A new study appearing in the January 18 issue of The Journal of Neuroscience, says that Alzheimer's disease (AD) could be triggered off when adult neurons try to undergo division. This finding in laboratory mice could help scientists understand the mechanism behind the development of the disease.
"If you could stop cell cycling, you might be able to stop neurons from dying prematurely. This could be a fresh approach to therapy for Alzheimer's and other diseases, including stroke, amyotrophic lateral sclerosis [also known as Lou Gehrig's disease], and HIV dementia," said lead researcher Karl Herrup, Ph.D., of Case Western Reserve University in Cleveland. Neurons affected by Alzheimer's and other degenerative disease start to divide before they die.
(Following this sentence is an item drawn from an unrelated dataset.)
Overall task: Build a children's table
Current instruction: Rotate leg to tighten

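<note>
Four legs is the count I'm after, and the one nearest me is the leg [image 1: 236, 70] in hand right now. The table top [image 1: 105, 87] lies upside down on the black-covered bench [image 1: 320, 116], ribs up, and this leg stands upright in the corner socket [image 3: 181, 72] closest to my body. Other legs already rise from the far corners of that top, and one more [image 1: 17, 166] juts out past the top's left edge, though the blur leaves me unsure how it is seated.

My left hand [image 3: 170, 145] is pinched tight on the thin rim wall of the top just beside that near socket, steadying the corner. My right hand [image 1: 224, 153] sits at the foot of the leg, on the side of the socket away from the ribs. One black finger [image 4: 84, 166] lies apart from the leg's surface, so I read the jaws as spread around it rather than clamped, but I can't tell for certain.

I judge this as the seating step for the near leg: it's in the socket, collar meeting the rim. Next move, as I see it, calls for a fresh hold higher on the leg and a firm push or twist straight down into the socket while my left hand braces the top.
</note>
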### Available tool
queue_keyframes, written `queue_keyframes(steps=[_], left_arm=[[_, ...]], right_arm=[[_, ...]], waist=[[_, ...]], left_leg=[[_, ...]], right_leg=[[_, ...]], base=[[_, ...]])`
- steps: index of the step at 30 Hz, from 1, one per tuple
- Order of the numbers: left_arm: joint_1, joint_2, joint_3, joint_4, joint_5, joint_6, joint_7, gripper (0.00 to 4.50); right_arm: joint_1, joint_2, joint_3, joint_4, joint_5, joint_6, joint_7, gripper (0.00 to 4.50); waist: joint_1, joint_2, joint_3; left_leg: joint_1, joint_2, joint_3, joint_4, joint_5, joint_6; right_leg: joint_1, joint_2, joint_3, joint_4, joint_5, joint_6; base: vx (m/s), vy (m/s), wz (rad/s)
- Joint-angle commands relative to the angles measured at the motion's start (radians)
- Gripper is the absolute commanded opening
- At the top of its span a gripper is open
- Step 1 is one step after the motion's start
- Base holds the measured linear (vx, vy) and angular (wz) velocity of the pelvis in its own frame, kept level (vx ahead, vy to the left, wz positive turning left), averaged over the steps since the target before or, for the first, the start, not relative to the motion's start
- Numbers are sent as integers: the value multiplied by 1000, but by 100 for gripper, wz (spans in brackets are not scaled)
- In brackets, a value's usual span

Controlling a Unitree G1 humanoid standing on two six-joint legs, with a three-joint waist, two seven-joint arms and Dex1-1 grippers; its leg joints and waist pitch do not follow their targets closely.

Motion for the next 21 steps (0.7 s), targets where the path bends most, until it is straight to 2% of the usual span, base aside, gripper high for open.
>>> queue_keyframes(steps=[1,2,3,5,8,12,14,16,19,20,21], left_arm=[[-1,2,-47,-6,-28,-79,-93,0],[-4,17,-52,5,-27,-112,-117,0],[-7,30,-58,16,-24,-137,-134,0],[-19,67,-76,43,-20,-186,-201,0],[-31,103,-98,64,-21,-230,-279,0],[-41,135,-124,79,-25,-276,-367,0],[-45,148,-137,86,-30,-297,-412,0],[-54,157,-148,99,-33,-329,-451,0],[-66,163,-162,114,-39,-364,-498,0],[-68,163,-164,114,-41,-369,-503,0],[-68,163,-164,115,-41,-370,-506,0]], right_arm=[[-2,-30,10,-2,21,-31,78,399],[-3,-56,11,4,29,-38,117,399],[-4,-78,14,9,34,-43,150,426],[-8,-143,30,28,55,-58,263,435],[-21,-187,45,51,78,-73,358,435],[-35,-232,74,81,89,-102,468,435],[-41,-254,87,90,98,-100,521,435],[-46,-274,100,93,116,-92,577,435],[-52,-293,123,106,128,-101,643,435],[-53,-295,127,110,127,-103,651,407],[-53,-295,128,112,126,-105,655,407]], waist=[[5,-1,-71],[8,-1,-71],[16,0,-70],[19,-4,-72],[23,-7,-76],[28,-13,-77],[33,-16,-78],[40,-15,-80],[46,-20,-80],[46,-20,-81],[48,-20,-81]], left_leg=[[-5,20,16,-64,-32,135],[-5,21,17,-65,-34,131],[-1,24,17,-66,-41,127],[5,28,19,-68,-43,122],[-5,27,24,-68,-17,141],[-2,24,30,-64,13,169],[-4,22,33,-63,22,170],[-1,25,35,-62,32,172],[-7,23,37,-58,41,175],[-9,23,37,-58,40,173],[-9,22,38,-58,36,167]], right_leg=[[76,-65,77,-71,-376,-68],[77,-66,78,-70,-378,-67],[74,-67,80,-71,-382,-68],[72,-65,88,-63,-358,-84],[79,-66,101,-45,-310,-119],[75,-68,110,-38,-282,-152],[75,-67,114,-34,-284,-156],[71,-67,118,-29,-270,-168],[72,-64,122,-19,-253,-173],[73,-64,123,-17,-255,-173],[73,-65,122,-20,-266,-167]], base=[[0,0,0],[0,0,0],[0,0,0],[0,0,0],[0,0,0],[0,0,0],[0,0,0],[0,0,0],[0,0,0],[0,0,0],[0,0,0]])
This cell division starts before the amyloid plaques that are distinctive to the disease start to appear. In the current study, researchers compared three different mouse models of AD to the brains of normal mice. They found that in the AD models, proteins related to cell cycle started appearing before amyloid plaques. Many of the neurons had increased chromosome number. The cortex and the hippocampus regions were the most affected in the lab mice. These are the same areas that are affected by AD. "The cell cycle markers mimic the human situation rather well," said Dr. Herrup. "This opens a range of new experimental possibilities using the cell cycle events as indicators of neuronal distress." His team is now working towards finding out if Ibuprofen can stop this neurodegenaration. Ibuprofen is a NSAID that decreases the production of amyloid beta and some studies have indicated that it could be beneficial in AD. This study was partly funded by National Institute of Neurological Disorders and Stroke (NINDS), part of the National Institutes of Health.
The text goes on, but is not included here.